Чуть дальше у дороги стояла известная харчевня под названием "Ямасакана" – "Горная рыба", где подавались лечебные кушанья [13] .
В ряду приземистых, льнущих стена к стене домиков за "Ямасаканой" Сано увидел закусочную с вывеской "Горячая лапша". По-видимому, она-то и принадлежала некогда семье Хару. Куцые синие занавеси, свисающие с карниза, притеняли деревянный настил для посетителей. До обеда было еще далеко, поэтому лавка пустовала, но ее дверь была отодвинута. Спешившись и привязав коня к столбику, Сано услышал звон сковородок в глубине кухни; оттуда валил дым. Судя по всему, заимодатели, отнявшие закусочную в погашение долгов отца Хару, продали ее кому-то еще.
Едва Сано переступил порог, как к нему вышел сам хозяин, человек средних лет в синем хлопковом кимоно и с белой повязкой поперек лба. Сано представился и сказал:
– Я собираю сведения о семье, которая владела этой лавкой до вас. Вы их не знали?
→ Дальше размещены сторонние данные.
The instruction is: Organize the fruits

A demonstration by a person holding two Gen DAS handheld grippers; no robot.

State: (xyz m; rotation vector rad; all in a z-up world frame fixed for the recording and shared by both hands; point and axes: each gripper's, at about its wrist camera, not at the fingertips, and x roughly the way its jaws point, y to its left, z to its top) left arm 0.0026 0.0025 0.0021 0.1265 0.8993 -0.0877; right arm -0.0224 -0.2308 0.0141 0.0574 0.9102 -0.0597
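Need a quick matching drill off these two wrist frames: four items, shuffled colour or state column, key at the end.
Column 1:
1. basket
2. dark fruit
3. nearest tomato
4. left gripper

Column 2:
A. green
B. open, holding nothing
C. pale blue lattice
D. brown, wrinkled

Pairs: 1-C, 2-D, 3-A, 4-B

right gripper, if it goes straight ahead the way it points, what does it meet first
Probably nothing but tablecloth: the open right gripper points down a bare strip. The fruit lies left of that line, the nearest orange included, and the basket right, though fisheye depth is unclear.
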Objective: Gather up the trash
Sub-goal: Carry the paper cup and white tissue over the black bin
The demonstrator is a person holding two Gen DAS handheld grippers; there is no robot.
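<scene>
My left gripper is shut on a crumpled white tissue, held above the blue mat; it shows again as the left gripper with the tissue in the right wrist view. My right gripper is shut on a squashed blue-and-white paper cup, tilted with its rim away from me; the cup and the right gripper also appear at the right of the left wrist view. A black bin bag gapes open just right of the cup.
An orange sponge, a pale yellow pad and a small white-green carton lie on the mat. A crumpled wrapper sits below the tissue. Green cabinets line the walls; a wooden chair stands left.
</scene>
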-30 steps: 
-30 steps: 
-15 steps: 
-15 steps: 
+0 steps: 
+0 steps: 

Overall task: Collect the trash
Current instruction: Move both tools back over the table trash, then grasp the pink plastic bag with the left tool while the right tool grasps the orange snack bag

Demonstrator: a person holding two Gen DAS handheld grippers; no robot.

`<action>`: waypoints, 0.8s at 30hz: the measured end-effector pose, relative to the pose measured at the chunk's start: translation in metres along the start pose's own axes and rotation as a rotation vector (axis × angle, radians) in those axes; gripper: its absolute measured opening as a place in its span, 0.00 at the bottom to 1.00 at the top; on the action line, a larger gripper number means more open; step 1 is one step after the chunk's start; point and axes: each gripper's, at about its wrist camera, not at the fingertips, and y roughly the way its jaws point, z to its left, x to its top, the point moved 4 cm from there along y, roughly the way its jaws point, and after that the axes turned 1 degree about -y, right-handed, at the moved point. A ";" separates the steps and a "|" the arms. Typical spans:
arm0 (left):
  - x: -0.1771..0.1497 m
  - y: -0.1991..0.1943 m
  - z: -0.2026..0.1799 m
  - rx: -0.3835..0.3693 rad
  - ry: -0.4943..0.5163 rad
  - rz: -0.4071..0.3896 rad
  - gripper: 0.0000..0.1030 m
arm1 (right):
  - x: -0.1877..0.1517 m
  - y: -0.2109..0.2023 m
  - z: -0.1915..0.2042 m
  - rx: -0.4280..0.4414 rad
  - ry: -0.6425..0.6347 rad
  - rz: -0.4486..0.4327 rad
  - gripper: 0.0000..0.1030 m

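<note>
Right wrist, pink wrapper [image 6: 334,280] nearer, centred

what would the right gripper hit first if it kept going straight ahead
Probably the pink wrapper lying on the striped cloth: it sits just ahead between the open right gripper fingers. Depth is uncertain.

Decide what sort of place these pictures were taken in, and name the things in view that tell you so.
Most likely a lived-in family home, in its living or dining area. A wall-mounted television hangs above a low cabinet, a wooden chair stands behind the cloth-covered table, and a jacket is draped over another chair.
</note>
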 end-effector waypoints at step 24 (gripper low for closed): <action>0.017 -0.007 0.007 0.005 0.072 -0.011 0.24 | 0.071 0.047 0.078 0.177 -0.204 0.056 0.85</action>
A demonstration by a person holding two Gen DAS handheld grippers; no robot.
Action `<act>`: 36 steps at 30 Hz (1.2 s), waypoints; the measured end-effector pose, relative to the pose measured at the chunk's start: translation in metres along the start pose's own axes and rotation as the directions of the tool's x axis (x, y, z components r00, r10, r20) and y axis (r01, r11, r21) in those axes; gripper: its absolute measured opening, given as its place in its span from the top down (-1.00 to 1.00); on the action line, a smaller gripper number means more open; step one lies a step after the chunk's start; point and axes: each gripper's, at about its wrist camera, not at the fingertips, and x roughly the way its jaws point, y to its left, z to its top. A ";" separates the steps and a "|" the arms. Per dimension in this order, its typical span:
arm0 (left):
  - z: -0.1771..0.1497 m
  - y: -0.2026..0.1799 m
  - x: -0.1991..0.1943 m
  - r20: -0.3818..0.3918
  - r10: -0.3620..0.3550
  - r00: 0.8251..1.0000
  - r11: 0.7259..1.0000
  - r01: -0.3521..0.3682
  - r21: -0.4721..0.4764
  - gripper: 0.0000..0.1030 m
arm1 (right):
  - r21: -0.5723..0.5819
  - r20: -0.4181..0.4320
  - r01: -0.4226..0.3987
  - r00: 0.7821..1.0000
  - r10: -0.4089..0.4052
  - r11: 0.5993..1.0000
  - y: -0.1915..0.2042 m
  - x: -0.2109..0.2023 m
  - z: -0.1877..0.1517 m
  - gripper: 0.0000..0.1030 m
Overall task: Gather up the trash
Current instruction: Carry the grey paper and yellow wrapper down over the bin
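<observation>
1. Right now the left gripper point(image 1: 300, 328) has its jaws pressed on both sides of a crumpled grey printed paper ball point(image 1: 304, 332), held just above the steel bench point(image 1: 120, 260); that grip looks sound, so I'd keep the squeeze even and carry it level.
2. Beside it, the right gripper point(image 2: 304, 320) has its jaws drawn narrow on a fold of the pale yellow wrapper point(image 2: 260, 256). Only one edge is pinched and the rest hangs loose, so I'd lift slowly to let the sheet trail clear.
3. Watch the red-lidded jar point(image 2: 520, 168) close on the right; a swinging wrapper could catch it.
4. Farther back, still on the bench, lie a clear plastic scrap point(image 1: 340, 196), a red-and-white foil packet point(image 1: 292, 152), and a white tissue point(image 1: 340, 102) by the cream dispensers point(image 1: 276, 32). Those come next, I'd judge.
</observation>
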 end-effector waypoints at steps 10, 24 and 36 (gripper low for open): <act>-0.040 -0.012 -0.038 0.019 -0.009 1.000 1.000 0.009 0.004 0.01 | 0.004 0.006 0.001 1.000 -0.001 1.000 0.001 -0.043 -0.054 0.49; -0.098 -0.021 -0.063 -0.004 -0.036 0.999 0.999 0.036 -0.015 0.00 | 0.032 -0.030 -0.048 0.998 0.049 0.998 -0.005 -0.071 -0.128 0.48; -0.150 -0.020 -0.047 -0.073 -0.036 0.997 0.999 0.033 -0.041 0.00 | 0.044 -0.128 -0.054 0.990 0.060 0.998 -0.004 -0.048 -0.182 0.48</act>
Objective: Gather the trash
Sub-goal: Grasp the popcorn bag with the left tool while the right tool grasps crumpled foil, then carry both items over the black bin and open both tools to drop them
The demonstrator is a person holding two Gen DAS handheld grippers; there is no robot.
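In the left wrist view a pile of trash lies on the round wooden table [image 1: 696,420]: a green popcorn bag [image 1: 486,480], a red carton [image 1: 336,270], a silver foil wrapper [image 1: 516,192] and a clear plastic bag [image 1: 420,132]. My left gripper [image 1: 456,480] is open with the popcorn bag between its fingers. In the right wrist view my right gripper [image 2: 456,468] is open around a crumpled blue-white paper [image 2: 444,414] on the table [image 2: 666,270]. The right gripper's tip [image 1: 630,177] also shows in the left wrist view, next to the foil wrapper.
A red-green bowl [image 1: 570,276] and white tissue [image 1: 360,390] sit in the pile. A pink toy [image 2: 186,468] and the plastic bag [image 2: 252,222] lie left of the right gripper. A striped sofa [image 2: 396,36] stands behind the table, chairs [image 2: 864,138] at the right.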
На круглом открытом лице лавочника возникло недоумение.
– Как не знать, господин! Они были моими родителями. Одиннадцать лет назад они умерли. С тех пор мы с женой держим здесь торговлю. – Он махнул рукой в сторону кухни где женщина у плиты помешивала что-то в дымящихся чанах, стоя в окружении разделочных досок с горками нарезанных овощей.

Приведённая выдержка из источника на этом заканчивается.